> _THE PROBLEM_:
In the data, find each line where the word "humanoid" appears and list that line.

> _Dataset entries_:
^^^^^^^^

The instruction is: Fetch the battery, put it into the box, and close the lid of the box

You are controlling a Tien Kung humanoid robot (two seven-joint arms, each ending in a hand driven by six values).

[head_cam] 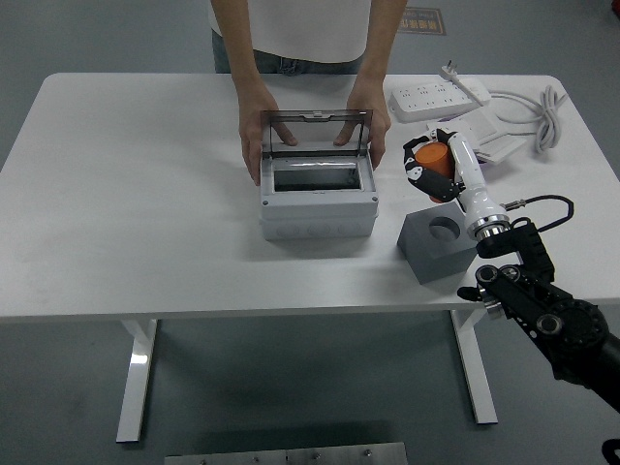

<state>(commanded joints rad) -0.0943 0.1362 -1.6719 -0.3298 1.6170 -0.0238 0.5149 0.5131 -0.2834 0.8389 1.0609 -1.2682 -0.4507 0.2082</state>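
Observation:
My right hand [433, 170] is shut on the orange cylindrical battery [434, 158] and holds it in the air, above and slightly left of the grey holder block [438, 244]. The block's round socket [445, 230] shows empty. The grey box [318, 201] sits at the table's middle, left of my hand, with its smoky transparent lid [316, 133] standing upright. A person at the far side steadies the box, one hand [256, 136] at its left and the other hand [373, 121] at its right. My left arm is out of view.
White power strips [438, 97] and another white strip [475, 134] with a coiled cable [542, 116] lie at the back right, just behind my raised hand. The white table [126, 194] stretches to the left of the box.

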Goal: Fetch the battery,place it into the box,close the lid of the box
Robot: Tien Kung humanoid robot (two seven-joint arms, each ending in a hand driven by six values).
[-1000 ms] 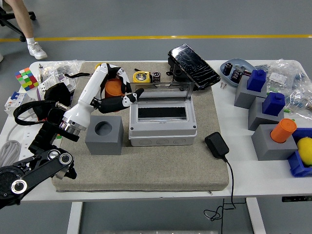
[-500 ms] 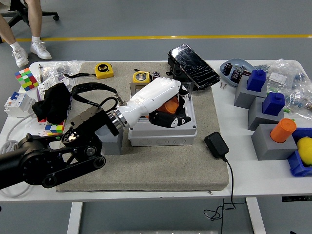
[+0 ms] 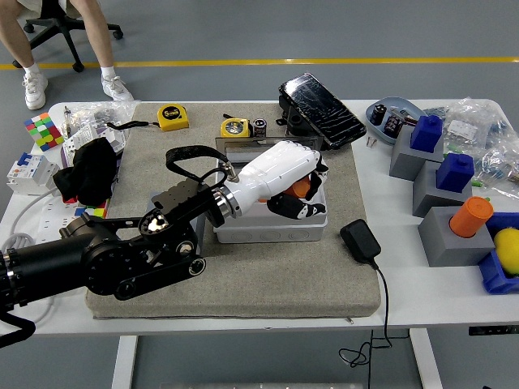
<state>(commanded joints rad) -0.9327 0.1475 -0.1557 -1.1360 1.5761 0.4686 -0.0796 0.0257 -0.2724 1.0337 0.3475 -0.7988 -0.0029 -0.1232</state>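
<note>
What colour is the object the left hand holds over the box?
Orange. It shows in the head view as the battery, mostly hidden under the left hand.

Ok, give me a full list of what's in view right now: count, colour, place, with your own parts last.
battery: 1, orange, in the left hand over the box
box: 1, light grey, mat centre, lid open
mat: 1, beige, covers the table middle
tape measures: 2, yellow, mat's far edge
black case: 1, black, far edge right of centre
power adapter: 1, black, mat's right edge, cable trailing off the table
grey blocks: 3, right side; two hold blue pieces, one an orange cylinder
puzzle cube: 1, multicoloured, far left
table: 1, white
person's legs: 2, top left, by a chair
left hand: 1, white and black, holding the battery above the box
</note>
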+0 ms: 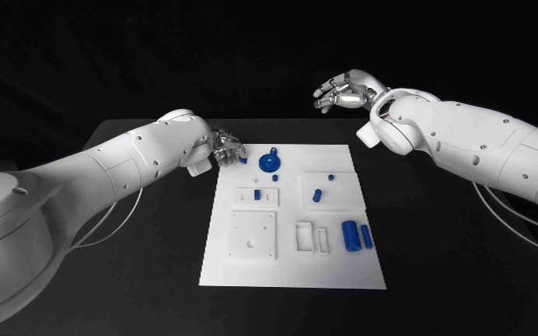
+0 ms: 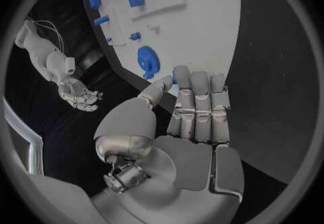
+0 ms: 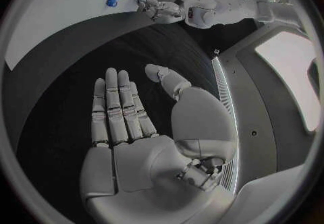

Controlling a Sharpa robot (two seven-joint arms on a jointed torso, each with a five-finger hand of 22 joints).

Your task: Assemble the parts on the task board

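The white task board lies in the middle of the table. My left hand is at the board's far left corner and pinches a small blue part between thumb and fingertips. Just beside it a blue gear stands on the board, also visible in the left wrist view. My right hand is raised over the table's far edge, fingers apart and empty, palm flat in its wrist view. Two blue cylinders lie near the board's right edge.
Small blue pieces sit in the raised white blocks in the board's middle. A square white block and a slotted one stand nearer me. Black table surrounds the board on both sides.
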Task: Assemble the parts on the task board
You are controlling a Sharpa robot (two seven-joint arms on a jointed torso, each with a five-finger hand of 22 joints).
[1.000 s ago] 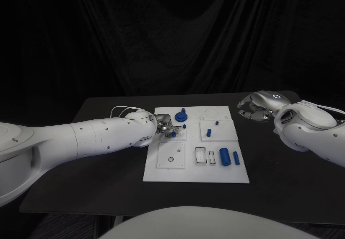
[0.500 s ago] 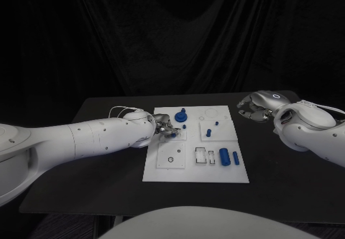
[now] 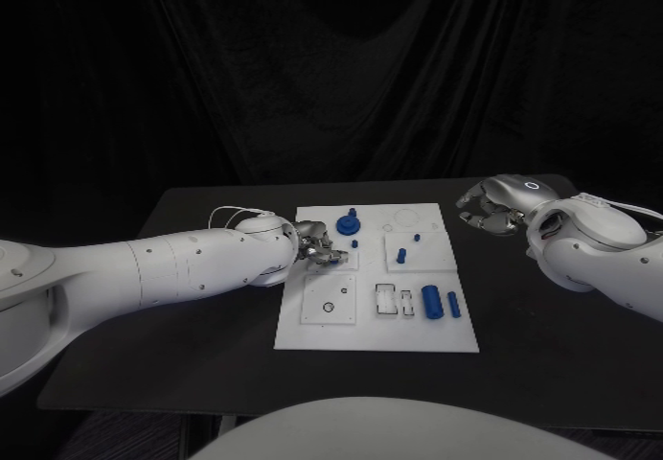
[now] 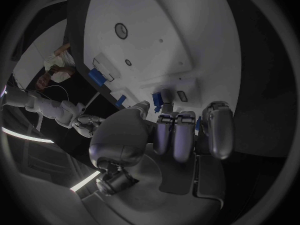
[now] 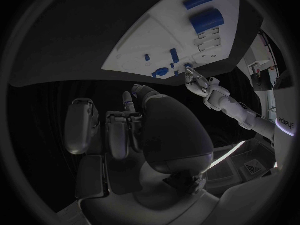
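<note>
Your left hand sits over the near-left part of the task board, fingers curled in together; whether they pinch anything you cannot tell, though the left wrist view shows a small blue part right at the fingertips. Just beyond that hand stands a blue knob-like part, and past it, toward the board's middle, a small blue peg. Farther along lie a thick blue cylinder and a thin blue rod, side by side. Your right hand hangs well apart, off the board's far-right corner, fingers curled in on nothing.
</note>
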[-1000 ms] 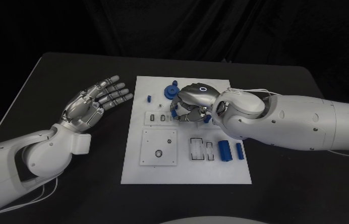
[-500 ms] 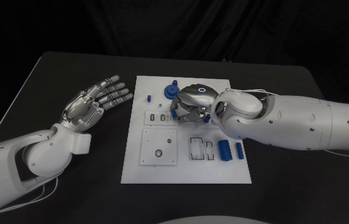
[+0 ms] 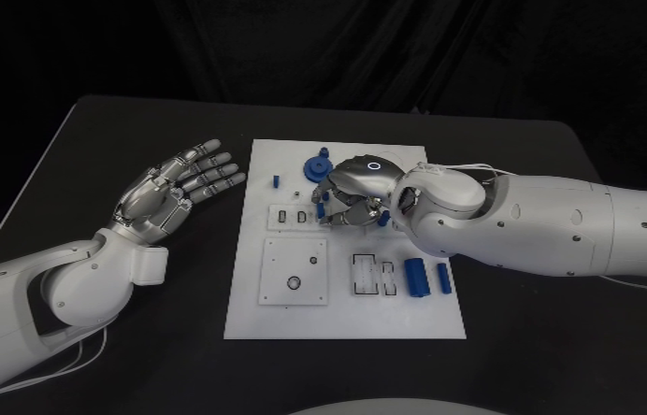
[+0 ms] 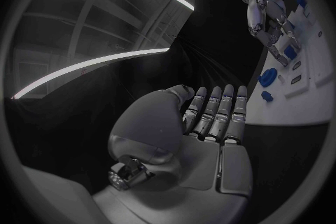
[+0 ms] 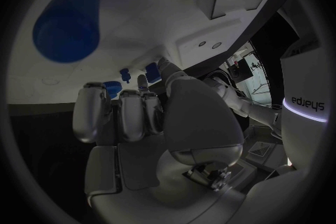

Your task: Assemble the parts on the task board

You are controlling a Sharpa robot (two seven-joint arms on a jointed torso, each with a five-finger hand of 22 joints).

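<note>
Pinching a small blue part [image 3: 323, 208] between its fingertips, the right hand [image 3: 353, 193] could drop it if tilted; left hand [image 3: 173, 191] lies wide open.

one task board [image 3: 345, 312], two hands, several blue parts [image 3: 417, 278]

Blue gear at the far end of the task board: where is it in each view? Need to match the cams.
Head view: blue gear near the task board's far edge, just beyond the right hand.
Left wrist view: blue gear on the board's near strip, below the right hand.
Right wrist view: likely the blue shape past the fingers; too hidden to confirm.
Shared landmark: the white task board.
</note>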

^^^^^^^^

> _EXERCISE SOLUTION_:
You are controlling a Tien Kung humanoid robot (two seven-joint arms, each ending in a hand driven by six values).
Robot: Tien Kung humanoid robot (two seven-joint arms, each ending in a hand driven by six values).

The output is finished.